Buying City centre property

Thanks mate that’s really good advice and exactly what I was looking for. Only nagging thought I have is the old “dead money” thing. That particular apartment would cost me 1800 p/m. Mortgage would work out around 900 for me (have a decent deposit) but like u say - fees etc are a killer. Appreciated

This is what I'd do in your position.

Buy 2 cheaper flats in town for about half what you're looking at. So around £180k each. However, set up a limited company and buy them through that. You'll have to put 25% deposit down for a limited company mortgage, so £45k for each one. Live in one of them for three years and rent the other out. When you come to move, remortgage them back to 75% Loan to Value and take the equity out.

For example, if you get a flat for £180k, live in it for 3 years and it goes up on average 10% per annum, then after your 3 years it'd be worth £240k. You'd have to remortgage and leave 25% (60K) in. That means you'd be able to get your original £45k back out (£60K increase in value, less £15k needed to make up the 25% deposit).

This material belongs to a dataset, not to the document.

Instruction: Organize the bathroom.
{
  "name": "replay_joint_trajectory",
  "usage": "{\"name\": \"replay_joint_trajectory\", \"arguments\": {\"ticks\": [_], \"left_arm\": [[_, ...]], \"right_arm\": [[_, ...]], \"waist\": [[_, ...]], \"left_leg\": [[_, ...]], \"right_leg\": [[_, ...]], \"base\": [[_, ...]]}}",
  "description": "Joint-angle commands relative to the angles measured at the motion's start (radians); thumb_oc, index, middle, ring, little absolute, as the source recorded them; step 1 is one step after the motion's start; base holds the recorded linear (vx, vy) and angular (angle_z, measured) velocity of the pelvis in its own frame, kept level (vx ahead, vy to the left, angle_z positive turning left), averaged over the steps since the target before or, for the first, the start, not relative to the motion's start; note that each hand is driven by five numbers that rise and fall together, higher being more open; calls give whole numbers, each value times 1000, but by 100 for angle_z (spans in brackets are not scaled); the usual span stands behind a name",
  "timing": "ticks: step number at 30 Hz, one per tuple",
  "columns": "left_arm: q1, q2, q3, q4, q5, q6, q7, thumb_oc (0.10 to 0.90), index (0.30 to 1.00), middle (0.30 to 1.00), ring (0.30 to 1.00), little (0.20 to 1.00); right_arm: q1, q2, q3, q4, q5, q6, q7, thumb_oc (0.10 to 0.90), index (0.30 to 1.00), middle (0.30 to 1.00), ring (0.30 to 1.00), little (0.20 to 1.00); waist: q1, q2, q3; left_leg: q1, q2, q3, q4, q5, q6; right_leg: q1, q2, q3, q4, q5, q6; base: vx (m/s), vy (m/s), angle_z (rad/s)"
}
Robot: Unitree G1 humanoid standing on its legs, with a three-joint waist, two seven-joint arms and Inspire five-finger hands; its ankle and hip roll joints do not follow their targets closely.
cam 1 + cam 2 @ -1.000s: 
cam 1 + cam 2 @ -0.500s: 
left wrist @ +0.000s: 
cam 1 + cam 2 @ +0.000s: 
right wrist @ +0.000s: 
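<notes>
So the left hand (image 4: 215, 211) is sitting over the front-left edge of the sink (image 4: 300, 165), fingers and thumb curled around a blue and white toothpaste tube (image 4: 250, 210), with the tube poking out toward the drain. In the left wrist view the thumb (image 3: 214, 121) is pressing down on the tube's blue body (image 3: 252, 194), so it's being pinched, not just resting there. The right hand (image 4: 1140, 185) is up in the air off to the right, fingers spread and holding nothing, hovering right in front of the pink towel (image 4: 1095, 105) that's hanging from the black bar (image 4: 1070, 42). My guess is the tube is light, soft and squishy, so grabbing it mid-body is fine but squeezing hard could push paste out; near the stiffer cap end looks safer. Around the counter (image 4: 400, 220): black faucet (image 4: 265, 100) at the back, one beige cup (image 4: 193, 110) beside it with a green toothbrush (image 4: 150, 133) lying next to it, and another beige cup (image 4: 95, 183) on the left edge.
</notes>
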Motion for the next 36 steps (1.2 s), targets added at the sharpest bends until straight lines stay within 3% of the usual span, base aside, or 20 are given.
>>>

Then when you buy your next home, you wouldn't get hit for second home stamp duty as the flats wouldn't count as they'd be in a limited company. You'd also have a couple of flats in town worth £240k each that are no money down (you'd be able to take your deposit money out).

The downside is
  • You'd get hit with a stamp duty surcharge when buying the flats in the limited company.
  • Your mortgage on your limited company property will probably state you shouldn't be living in it yourself. You'd have to check this out.
  • 10% increase per year is rather optimistic, but hopefully you get the gist of what I'm suggesting
  • You wouldn't get to live in a swanky pad in town as £390k would get you.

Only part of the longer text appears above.